* What this task involves *
For this exercise, return exactly the lines of the material below that begin at the one with "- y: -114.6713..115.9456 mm" and stop after the one with "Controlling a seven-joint".

* Listed entries *
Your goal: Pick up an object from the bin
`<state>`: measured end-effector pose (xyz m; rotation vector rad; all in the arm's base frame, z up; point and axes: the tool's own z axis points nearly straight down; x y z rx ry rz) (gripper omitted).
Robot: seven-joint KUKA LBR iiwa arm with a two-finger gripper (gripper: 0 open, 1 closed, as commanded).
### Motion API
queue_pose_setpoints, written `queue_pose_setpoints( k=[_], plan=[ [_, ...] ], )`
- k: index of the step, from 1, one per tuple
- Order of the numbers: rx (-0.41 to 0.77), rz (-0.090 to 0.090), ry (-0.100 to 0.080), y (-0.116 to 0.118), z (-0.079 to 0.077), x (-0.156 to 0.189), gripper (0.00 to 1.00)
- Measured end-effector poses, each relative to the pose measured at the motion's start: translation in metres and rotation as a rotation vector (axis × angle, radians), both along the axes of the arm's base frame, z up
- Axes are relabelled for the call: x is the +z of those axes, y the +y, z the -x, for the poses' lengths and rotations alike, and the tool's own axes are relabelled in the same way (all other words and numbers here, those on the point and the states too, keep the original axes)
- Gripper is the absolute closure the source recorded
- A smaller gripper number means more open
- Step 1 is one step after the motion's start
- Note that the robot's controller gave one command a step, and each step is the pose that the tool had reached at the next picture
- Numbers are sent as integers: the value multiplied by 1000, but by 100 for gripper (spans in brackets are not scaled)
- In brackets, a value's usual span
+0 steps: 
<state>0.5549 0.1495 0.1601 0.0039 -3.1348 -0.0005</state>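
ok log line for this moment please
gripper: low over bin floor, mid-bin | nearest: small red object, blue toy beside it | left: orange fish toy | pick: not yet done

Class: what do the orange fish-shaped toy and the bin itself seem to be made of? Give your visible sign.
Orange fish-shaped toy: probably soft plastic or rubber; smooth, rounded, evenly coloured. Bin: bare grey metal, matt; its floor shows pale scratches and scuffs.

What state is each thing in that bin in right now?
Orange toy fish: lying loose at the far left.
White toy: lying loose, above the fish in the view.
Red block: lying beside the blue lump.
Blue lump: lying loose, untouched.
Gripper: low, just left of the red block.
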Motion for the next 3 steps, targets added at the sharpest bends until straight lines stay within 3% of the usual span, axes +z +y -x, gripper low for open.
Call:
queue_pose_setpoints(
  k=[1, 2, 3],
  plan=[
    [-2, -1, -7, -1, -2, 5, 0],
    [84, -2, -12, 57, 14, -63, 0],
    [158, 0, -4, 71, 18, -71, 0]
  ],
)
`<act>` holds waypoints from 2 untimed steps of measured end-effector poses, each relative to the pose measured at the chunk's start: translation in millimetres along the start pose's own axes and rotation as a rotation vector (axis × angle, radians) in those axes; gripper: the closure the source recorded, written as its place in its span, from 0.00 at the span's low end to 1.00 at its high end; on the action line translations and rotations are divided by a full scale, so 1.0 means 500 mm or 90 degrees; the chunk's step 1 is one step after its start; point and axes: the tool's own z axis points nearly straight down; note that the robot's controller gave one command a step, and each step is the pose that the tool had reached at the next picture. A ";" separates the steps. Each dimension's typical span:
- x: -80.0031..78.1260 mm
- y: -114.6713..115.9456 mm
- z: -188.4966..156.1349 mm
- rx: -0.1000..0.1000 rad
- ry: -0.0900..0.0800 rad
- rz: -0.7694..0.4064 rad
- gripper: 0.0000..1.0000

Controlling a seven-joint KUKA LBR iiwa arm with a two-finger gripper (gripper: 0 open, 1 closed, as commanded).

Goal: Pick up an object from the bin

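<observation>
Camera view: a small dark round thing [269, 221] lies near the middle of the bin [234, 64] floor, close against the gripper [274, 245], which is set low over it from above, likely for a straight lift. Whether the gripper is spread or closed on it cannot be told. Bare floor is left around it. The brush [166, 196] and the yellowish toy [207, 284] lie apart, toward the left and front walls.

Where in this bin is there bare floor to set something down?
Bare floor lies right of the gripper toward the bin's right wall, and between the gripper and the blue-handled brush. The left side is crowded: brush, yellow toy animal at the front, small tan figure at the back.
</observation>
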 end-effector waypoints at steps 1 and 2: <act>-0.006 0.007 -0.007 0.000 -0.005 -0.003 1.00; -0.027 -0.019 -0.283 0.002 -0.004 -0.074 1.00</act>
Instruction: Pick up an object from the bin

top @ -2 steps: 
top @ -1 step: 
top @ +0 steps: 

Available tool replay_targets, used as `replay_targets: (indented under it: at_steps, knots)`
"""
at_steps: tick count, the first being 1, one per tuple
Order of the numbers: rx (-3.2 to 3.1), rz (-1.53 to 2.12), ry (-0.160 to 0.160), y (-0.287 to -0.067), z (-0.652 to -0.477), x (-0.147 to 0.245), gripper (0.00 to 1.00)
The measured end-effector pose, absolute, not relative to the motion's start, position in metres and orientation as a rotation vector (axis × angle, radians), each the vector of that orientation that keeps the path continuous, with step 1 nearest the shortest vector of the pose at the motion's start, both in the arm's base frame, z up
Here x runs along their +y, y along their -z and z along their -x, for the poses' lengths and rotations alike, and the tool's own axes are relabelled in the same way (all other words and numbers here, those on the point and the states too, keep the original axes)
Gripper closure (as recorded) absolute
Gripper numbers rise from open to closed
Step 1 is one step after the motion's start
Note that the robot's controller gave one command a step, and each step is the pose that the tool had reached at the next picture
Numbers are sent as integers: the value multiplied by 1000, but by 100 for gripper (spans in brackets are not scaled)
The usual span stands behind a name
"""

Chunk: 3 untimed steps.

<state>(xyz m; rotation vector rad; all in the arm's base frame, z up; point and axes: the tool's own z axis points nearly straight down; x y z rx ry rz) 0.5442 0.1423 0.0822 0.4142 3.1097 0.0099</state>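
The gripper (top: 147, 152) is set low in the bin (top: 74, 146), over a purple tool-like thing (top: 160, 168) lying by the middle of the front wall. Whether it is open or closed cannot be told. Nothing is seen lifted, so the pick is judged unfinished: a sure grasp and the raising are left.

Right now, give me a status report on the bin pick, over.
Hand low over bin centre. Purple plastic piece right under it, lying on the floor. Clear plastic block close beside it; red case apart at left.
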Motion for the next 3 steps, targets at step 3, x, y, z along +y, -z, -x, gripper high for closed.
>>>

* Written answer *
- y: -114.6713..115.9456 mm
- z: -188.4966..156.1349 mm
- rx: -0.1000..0.1000 rad
- ry: -0.0900..0.0800 rad
- rz: -0.7694..0.4064 rad
- gripper: 0.0000..1.0000

Controlling a seven-joint KUKA LBR iiwa arm with a two-finger gripper (gripper: 0 open, 1 closed, as commanded).

This concludes the output for the exercise.